A Throw of Dice

Among the many events marking the sixtieth anniversary of the independence of India and Pakistan, there is a screening of Franz Osten’s 1929 Anglo-Indo-German film, A Throw of Dice, on 30 August, at 21.00pm, in Trafalgar Square. Live music will come from the London Symphony Orchestra, playing a new score by Nitin Sawhney.

It certainly sounds like an event to catch, even if the assertion on the India Now website that Franz Osten is “considered by many as one of the most talented directors of all time” will come as a surprise to most. It’s a proficiently told tale from the age of the Maharajahs, the print having come from the BFI National Archive, who approached Sawhney to provide the score. It’s also billed as that curious phenomenon of our times, “a digital restoration”. Osten, a German, made three silent films in India, on historical themes, with funding from the German Emelka studios, The Light of Asia (1926), Shiraz (1928) and A Throw of Dice (1929). They are all beautiful to look at, and stand up well without being particularly astonishing.

There are several other screenings of the film and score lined up, more details of which you can find on the Throw of Dice website. The later screenings are: Oct 26th Sage Gateshead, Oct 27th Bridgewater Hall – Manchester, and Oct 28th Symphony Hall – Birmingham, all with the Northern Sinfonia. A bold initiative, well planned by somebody – go and see it if you can.

Writing the Photoplay

Lasky Studios

There’s growing interest in the study of silent film screenplays, particularly at the moment in Britain where so few silent film screenplays have survived, which only adds to the challenge. Charles Barr’s work on Eliot Stannard, Hitchcock’s scenarist in the silent era, has been followed by the ongoing research of Ian McDonald at University of Leeds, who is conducting a survey of extant British silent film scripts.

All of which preamble introduces the latest addition to the Bioscope Library, J. Berg Esenwein and Arthur Leeds’ Writing the Photoplay, first published 1913 and then in a revised version in 1919. It is the latter that is available from Project Gutenberg.

It is a standard ‘how to’ guide, published by the Home Corresspondence School of Springfield, Mass. (odd how Springfields keep turning up these days), so presumably it ended up being read by those more optimistic than talented. Nevertheless, it says all the right things (“Action is the most important word in the vocabulary of the photoplaywright”), and it goes into great detail about the process of producing a screenplay, covering its component parts, how a script should look, the mechanical production of a film script, devising a scenario, delineating characters, the use and misuse of titles, and how to market a screenplay. There is an example of a completed screenplay, Everybody’s Girl (adapted from an O. Henry story and released by Vitagraph in 1918). There is also some amusing advice on what not to try and include in your screenplay (expensive scenes like the sinking of ships, ‘trick animals’, special costumes), and advice on what not to include in your screenplay owing to the attentions of the censor (“Write as your conscience and a sense of decency as an individual and as a good citizen dictate”).
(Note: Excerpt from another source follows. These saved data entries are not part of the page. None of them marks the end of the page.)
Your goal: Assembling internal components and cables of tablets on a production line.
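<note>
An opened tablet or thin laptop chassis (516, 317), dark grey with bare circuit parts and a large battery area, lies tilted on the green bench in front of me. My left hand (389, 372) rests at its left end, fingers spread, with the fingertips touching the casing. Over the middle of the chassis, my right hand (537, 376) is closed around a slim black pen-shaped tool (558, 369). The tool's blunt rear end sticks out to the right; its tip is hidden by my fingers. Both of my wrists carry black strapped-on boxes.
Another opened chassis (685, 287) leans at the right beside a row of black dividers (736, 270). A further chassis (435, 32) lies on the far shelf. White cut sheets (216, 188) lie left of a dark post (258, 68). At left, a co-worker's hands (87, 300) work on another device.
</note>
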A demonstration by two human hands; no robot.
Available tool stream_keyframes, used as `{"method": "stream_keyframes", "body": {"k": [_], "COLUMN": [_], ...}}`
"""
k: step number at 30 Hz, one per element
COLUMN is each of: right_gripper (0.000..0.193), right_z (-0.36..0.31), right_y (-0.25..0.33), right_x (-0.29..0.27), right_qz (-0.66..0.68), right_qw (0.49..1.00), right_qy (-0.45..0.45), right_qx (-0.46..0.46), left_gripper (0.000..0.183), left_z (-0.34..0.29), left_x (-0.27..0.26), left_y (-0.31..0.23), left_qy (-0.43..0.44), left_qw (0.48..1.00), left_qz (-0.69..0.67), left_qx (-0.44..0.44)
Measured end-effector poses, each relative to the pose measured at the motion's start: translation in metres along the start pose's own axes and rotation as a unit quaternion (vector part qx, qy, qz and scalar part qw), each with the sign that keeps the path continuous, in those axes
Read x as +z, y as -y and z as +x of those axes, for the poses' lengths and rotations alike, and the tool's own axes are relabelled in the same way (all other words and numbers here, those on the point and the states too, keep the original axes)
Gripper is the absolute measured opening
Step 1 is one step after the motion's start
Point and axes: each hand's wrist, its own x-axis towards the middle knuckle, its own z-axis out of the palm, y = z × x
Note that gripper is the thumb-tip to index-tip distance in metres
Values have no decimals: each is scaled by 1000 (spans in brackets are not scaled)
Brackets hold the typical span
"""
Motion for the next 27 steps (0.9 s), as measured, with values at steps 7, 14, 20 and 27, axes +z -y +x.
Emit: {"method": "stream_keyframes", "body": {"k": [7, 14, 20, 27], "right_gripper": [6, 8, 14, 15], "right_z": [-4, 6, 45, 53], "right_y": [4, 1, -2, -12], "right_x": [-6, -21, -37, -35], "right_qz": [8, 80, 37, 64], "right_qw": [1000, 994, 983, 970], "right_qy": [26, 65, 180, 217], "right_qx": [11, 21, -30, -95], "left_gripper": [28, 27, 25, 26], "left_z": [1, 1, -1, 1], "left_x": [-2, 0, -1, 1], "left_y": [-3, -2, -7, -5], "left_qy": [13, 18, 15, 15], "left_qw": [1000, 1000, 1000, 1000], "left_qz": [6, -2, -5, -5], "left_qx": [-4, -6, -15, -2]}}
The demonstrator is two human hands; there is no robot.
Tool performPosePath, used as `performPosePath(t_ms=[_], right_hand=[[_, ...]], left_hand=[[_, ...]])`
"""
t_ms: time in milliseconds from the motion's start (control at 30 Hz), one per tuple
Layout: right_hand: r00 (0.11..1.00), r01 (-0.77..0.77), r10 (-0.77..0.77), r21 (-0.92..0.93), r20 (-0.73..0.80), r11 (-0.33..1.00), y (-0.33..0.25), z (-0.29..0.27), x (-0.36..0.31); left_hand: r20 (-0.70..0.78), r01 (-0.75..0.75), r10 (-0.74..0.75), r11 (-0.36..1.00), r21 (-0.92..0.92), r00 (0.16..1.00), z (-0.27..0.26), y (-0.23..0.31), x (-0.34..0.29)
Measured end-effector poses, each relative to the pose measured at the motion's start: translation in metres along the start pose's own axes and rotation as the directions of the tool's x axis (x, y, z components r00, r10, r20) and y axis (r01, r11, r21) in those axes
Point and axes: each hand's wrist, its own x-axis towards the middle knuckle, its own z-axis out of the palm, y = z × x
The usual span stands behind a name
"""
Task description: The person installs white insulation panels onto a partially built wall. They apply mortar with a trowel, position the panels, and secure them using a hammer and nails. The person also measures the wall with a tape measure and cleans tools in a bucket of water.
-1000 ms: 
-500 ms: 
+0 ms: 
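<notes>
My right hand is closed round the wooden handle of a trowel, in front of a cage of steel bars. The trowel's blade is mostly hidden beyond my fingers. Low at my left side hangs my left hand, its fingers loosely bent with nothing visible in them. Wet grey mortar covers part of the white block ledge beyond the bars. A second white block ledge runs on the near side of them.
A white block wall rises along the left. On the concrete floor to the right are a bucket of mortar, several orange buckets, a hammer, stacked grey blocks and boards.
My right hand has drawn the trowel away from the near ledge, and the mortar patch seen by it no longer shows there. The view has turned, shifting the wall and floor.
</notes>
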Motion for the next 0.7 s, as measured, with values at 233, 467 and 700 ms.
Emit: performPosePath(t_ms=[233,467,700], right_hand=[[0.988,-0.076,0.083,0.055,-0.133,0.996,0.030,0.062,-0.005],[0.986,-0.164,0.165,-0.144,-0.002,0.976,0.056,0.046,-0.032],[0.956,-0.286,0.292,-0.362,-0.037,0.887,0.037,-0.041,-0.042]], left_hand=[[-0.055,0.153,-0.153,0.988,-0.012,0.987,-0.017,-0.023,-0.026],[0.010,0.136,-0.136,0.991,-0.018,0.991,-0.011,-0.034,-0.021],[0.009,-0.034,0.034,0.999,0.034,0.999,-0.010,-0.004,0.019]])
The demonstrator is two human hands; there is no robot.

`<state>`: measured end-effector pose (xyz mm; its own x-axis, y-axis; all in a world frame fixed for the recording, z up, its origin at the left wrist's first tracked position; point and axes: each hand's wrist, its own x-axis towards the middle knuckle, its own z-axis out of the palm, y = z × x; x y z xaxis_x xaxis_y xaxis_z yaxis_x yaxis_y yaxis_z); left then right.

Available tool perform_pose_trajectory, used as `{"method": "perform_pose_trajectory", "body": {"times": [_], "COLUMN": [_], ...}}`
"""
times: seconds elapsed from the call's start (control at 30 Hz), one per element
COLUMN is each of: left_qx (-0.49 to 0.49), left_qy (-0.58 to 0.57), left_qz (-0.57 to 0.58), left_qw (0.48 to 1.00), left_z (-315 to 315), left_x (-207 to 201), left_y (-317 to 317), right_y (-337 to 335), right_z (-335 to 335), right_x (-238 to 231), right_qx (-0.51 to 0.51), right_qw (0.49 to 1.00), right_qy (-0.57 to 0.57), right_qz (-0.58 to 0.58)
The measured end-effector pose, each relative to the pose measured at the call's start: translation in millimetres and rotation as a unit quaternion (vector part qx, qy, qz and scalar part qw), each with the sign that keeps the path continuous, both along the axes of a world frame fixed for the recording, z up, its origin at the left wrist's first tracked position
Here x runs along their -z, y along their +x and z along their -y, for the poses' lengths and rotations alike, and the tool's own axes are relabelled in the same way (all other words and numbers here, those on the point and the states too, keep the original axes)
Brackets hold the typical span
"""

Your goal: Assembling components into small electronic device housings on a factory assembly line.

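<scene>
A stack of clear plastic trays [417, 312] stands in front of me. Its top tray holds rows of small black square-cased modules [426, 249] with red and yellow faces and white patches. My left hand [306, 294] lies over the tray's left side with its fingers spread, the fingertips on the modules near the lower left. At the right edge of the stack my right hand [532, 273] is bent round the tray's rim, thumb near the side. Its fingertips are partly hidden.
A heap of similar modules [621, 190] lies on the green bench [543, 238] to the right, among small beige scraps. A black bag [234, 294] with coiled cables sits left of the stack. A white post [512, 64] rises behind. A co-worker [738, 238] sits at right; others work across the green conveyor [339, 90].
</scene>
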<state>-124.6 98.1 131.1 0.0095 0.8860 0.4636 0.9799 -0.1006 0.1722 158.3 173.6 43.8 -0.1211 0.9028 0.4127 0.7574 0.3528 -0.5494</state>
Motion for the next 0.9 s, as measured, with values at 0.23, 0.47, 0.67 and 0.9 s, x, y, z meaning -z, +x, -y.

It’s all sensible stuff, with interesting insights throughout and plenty of incidental comments on the routine of film production that is useful to the researcher now. There are some good photographs on studio production, and Gutenberg have most helpfully provided hyperlinks not only for chapters and illustrations, but for the index at the back. E-books just get better and better. It’s available from Project Gutenberg in HTML (747KB) and plain TXT (624KB).

Films on video and DVD worldwide

This is worth knowing about – the Film Search page of the BuechereiWiki site (the site’s in German but the Film Search section is available in English). The site itself appears to be a wiki for library resources.

It’s a remarkable listing of video and DVD sources worldwide, put together by Peter Delin of the Central and Regional Library, Berlin. The list covers Europe, Western Europe, Eastern Europe, Scandanavia, Asia, Africa, Latin America, Middle East, South Asia, South-East Asia, East Asia, North America, Australia and New Zealand – plus special areas, including film footage, amateur film, documentaries, experimental films, shorts, and … silents. There are some extraordinary individual resources there, particularly search engines which look across European library collections, which I’ll investigate further and report back. Meanwhile, it’s certainly a page to bookmark.

Strade del Cinema

Fred Frith

It’s a new one on me, but the Strade del Cinema festival is running 6-15 August, at Aosta, Italy. It’s a festival of music and silent film, with extra bits. This year they have a Laurel and Hardy strand, with assorted of their classic silent shorts with intriguing music accompaniment (Two Tars gets to be accompanied by cello, electric bass, electronics and a Japanese koto; You’re Darn Tootin’ is accompanied by a ‘digital performer’). There’s a screening of Pastrone’s Il Fuoco (1916) with live score by avant garde guitarists Marc Ribot and the great Fred Frith, one of my heroes. And there’s Jean Epstein’s La Belle Nivernaise (1923), with vocal accompaniment by Les Grandes Voix Bulgares, which ought to be quite something. There’s also a dramatic piece on Rudolph Valentino, L’Amante de Mondo.